How to Make Beef Carbonnade in the Instant Pot

Easy Recipe for Beef Carbonnade in the Instant Pot // Instant Pot Beef Carbonnade Recipe

A hearty Belgian beef carbonnade recipe is the third recipe I’ve made in the Instant Pot, and it may be my favorite of the French Instant Pot recipes I’ve developed so far (though all have been good). It’s also very easy.

 

Instant Pot Recipe for Beef Carbonnade. Photo credit.

Beef Carbonnade is a classic Flemish recipe of beef braised in dark beer, with bacon and caramelized onions. I first discovered this recipe in the classic Silver Palate Cookbook–the book just about everyone was cooking from in the 80s. Linda, a friend from college, made it for me when I visited her in Washington D.C. (I was living in New York City at the time). Coincidentally, Linda happened to be at my table the other night when I made this recipe. In fact, she’s the friend who lent me the Instant Pot for testing all these recipes.

Linda has absolutely no recollection of making the beef carbonnade for me, but I remember it clearly: It just tasted so hearty and good and warming and rich and bold on a cold winter night. It was such a gratifying meal to enjoy when—because we were very early on in our careers and living in big, overpriced East Coast cities—we couldn’t afford to go out to eat.

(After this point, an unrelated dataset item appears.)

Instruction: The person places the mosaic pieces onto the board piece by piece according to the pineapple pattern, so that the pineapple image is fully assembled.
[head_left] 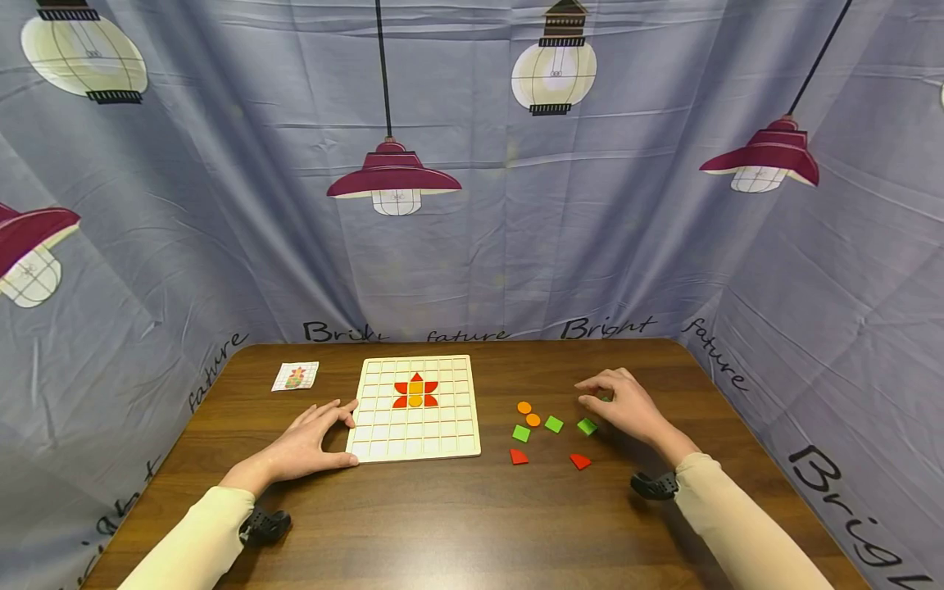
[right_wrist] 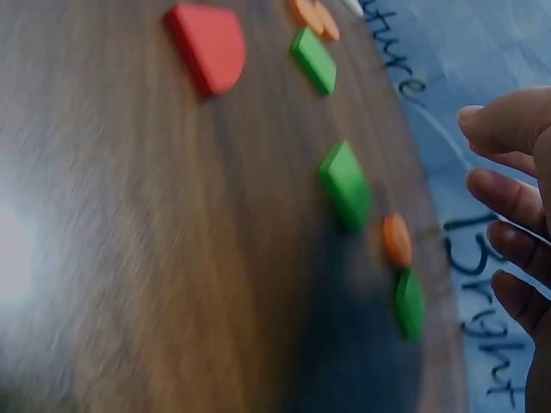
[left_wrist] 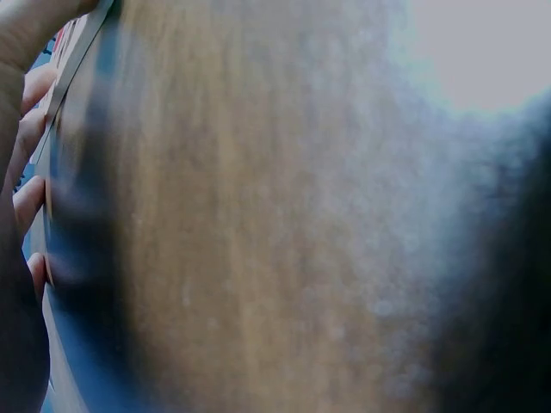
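Note:
A cream gridded board (head_left: 413,442) lies on the table with a figure of red and orange pieces (head_left: 416,392) in its upper middle. Along its left edge rest the fingertips and thumb of my left hand (head_left: 310,442), the thumb near the lower left corner. Loosely bent, my right hand (head_left: 623,406) hovers over the table's right side, and no piece shows between its fingers. Below it lie a green square (head_left: 587,426) and, in the right wrist view, an orange disc (right_wrist: 397,241) and a green piece (right_wrist: 411,305).
Left of the hovering hand are two orange discs (head_left: 524,407), green squares (head_left: 554,424) and two red rounded-edge pieces (head_left: 580,461). A small printed card (head_left: 295,376) with a coloured figure lies at the back left. Behind the wooden table (head_left: 442,524) hangs a patterned curtain (head_left: 472,270).

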The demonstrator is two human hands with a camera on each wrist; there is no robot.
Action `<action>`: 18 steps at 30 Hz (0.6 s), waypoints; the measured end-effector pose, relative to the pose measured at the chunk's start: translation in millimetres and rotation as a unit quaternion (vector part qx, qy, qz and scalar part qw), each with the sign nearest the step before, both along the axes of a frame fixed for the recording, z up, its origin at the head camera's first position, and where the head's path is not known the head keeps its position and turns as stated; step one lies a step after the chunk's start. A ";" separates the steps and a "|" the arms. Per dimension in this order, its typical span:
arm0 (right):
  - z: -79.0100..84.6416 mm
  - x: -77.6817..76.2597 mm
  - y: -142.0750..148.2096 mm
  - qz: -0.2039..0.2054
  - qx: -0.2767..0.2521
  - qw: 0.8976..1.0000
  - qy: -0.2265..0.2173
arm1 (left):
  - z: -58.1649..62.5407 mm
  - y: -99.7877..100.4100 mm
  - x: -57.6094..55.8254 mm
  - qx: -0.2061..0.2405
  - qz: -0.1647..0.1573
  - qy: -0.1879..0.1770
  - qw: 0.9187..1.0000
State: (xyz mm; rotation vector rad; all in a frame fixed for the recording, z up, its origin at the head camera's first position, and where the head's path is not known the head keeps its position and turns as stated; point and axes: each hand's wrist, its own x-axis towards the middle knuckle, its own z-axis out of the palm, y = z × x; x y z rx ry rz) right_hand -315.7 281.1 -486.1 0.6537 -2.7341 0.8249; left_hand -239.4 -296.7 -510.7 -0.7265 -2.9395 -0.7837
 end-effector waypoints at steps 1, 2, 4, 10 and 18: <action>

In adapting this beef carbonnade recipe for the Instant Pot, I had to change a few things: First, while the original calls for dredging the meat in the flour before cooking it, that is definitely not advised for an Instant Pot: In fact, from what I’ve read about the pot, thickeners (like flour) should not be added before pressure cooking; rather, the thickening agents should be added only after the pressure cooking is finished. Here’s the word from the Instant Pot Website on this issue:

“Do not try to thicken the sauce before cooking. Cornstarch, flour, or arrow-root may deposit on the bottom of the inner pot and block heat dissipation. As a result, the pressure cooker may overheat.”

Yikes. So, we’ll thicken the stew after it’s all done pressure-cooking, right?

The second change I made is to use boneless beef chuck ribs (aka beef country-style ribs). The original Silver Palate recipe calls for beef stew meat. I’ve made this recipe (in my braiser) with the boneless beef chuck ribs, and that’s the way to go: The meat becomes so soft and tender and boldly flavored–irresistible. And finally, I added a little tomato paste to the recipe for a touch of brightness to the otherwise deep flavors.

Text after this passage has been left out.